Palladio’s Quattro Libri, almost entirely concentrated on the practical side, are similarly marked by acuteness, precision, and clear and rational arrangement. And as Trissino with his application of Aristotle’s poetic gave structure, unity and clarity to drama and epic, so Palladio aspired to unchangeable lucidity of architectural planning based on the authority of classical rules.

Wittkower

In that sense, Palladio used classical architecture as the principles of building. His influence by Vitruvius and his mentor Trissino was clearly visible in his villas. In the planning of his villas he followed certain rules which look like follows: A hall in the central axis and absolute symmetry of the rooms on both sides. Palladio used a theme in which he never departed from which revolves around the systemization of the ground floor. It was a distinguishing feature in his architecture in which the country-houses he built in Vicenza where different but following the same base.

Understanding the principles Palladio worked by to building his villas allows us to replicate and recreate the structures he made and work on them in terms of exploitation to create new forms derived from mathematical standards. Villa Garches by Le Corbusier for example shows similarities with Villa Malcontenta by Palladio. This is a clear example were Principles set as foundations (the nine-square grid) were used to produce new forms.

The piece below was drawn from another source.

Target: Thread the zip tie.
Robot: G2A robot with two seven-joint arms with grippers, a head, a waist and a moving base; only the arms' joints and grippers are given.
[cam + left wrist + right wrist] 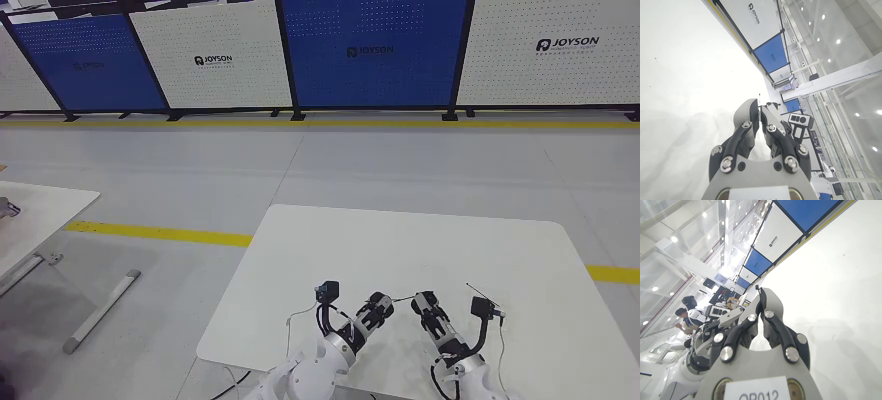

The ornamental adjuncts of humanism, the emblematic representations of the moral virtues, the loves of the Gods and the lives of the Saints have lost their former monopoly; and as a result, while allusion at the Malcontenta is concentrated and direct, at Garches it is dissipated and inferential.    

Rowe

New theories rise from this similarity. If one was to study Villa Garches disregarding the mathematical principles it was built upon, one would realize these principles and exploit them to create forms which could result in a villa like Malcontenta. This theory could simply be called The Loophole. Deriving a design from an already derived design could result in the original design itself. This would result in no evolution of the field but rather a pendulum going back and forth between classical and contemporary, where contemporary is derived from the classical. Another theory is that where categories form principles of construction and new designs result as a shift in interest in the architect occurs, for example Corb’s interest in the open plan allowed him to merge that with the Nine-square grid of Palladio resulting in a different form. This takes us back to the main question, whether building on principles allows us to evolve, or sets a limit to what extent we can evolve?